## Work instructions
From the line that includes "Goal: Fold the" down to the final line of the data below, copy every line exactly and leave the rest out.
------------------------------------------------------------
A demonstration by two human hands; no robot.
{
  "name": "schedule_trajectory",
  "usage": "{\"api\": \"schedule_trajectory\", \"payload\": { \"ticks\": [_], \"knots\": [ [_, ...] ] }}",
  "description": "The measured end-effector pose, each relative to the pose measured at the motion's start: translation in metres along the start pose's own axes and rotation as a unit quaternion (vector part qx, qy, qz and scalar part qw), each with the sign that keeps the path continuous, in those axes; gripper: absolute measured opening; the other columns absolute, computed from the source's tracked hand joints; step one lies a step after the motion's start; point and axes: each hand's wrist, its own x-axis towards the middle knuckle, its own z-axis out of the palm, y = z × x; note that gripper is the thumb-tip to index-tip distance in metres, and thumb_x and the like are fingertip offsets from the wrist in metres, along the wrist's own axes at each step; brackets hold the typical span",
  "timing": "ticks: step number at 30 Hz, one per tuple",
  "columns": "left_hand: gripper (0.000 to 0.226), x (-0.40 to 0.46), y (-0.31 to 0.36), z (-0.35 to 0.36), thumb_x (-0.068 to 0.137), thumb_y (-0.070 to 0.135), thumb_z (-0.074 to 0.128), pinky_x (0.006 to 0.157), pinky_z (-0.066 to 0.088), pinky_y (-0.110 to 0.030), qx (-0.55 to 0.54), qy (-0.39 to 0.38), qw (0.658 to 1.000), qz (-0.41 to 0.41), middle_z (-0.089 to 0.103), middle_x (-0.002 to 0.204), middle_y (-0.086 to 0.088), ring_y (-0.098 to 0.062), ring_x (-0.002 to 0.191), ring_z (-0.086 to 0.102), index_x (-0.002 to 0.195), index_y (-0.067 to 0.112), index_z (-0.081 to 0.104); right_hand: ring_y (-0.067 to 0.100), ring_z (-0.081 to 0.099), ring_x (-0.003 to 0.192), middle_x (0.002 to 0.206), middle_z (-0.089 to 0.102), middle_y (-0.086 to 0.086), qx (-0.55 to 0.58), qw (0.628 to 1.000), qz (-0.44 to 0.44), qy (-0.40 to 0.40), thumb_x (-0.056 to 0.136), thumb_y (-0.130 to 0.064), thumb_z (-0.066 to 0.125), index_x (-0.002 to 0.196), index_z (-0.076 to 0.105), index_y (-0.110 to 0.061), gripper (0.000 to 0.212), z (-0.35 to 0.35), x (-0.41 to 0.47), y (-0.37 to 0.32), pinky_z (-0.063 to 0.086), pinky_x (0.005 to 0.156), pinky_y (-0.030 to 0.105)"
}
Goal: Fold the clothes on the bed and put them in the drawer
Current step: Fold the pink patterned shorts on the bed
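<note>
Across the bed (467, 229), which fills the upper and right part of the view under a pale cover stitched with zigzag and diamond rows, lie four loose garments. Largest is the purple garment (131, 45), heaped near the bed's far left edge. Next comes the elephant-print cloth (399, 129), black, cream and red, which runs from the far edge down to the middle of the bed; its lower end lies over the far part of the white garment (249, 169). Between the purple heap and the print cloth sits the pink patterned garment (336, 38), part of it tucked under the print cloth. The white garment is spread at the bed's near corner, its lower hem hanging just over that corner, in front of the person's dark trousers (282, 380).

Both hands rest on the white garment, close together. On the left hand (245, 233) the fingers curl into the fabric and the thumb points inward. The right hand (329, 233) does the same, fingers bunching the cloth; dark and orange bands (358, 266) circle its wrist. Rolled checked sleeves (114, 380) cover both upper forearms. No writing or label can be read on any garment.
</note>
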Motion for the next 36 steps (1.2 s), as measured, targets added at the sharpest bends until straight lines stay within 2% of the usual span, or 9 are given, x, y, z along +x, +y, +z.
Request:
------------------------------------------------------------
## Response
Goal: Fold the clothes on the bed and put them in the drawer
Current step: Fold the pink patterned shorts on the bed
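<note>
Across the bed (467, 229), which fills the upper and right part of the view under a pale cover stitched with zigzag and diamond rows, lie four loose garments. Largest is the purple garment (131, 45), heaped near the bed's far left edge. Next comes the elephant-print cloth (399, 129), black, cream and red, which runs from the far edge down to the middle of the bed; its lower end lies over the far part of the white garment (249, 169). Between the purple heap and the print cloth sits the pink patterned garment (336, 38), part of it tucked under the print cloth. The white garment is spread at the bed's near corner, its lower hem hanging just over that corner, in front of the person's dark trousers (282, 380).

Both hands rest on the white garment, close together. On the left hand (245, 233) the fingers curl into the fabric and the thumb points inward. The right hand (329, 233) does the same, fingers bunching the cloth; dark and orange bands (358, 266) circle its wrist. Rolled checked sleeves (114, 380) cover both upper forearms. No writing or label can be read on any garment.
</note>
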Motion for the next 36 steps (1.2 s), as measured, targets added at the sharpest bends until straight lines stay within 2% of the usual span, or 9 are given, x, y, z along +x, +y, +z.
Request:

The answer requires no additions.